- Task statement:
The material below includes pictures; leave them out and return only the lines between the line containing "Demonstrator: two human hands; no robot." and the line containing "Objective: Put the", inclusive, word for word.

- Information provided:
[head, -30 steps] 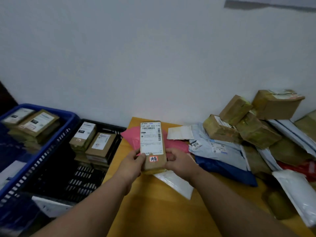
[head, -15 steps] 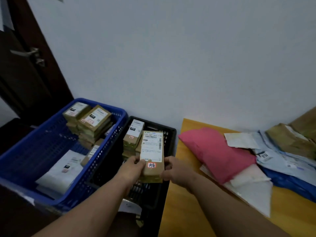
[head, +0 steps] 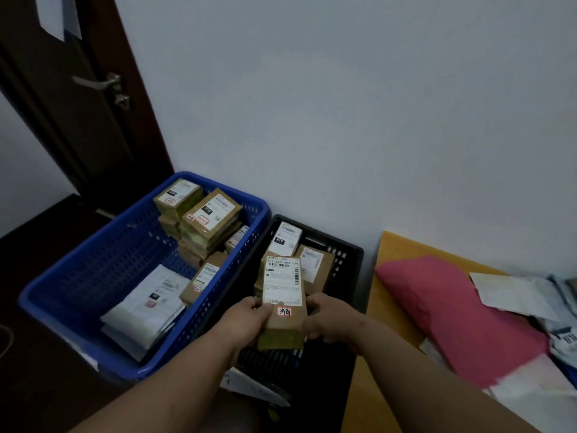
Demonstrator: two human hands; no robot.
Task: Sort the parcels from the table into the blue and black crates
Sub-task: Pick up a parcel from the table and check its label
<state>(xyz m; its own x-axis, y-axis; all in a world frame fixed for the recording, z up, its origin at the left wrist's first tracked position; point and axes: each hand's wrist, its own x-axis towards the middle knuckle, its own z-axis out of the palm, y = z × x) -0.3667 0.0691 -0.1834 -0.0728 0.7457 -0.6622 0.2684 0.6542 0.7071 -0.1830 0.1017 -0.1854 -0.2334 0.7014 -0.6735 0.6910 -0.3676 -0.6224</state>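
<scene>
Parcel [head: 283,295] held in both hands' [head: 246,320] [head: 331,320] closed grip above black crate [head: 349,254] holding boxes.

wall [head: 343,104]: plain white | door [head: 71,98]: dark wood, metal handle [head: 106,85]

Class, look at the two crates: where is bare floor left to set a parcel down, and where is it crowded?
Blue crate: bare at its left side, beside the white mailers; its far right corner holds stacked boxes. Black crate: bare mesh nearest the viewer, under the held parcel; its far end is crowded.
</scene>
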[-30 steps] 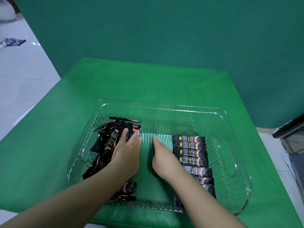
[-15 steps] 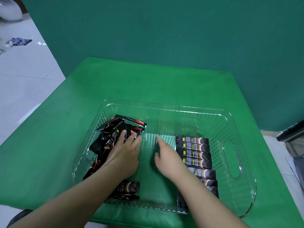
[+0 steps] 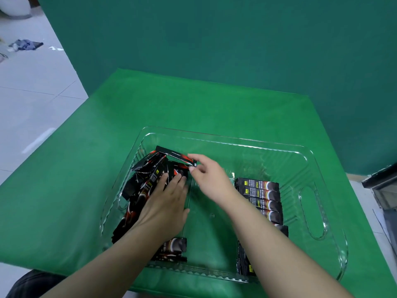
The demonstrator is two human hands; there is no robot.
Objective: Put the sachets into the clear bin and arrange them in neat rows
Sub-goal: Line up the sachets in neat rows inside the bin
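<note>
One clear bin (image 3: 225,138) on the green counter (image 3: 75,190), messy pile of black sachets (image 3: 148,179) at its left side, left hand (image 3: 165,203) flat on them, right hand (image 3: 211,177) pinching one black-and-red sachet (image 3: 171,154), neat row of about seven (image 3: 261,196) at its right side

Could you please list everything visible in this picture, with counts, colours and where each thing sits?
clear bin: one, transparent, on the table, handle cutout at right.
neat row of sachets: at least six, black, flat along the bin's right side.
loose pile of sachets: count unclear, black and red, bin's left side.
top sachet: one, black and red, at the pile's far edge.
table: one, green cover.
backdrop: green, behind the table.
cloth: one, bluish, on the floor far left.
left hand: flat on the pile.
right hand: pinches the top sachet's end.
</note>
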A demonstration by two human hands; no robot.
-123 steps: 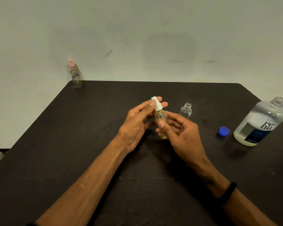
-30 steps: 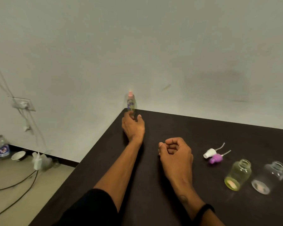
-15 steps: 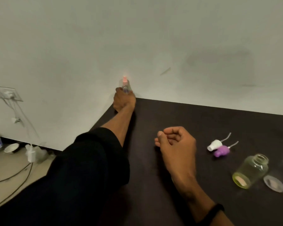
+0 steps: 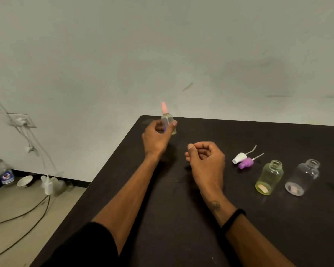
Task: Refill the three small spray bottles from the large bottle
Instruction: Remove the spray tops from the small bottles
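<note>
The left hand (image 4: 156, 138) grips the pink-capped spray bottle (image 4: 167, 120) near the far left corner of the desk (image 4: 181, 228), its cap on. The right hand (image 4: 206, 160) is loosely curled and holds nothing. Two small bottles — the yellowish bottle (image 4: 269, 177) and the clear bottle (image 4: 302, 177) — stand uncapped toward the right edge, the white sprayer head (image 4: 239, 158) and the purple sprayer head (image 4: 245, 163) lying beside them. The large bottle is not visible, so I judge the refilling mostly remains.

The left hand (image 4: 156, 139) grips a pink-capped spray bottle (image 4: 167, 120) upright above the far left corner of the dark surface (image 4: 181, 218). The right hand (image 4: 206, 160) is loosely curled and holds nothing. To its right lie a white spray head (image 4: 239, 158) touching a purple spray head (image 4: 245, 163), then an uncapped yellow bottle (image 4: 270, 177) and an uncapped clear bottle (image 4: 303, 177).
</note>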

- Response to this exercise:
Demonstrator: two human hands; no robot.
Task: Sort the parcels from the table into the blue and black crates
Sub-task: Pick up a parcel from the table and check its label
<state>(xyz m; its own x-axis, y-axis; all in a world frame fixed for the recording, z up, its origin at the left wrist's first tracked position; point and axes: each hand's wrist, its own x-axis towards the middle knuckle, its own z-axis out of the palm, y = z × x) -0.3667 0.0691 -0.1834 -0.0728 0.7457 -0.6622 0.2684 0.6542 0.7071 -0.1830 0.1017 -0.1854 -0.2334 0.7014 -0.6735 0.6910 -0.3676 -0.6224</state>
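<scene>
Parcel [head: 283,295] held in both hands' [head: 246,320] [head: 331,320] closed grip above black crate [head: 349,254] holding boxes.

wall [head: 343,104]: plain white | door [head: 71,98]: dark wood, metal handle [head: 106,85]

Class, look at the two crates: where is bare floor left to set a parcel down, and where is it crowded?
Blue crate: bare at its left side, beside the white mailers; its far right corner holds stacked boxes. Black crate: bare mesh nearest the viewer, under the held parcel; its far end is crowded.
</scene>
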[-30 steps] 
[-15 steps] 
[+0 steps] 
The demonstrator is two human hands; there is no robot.
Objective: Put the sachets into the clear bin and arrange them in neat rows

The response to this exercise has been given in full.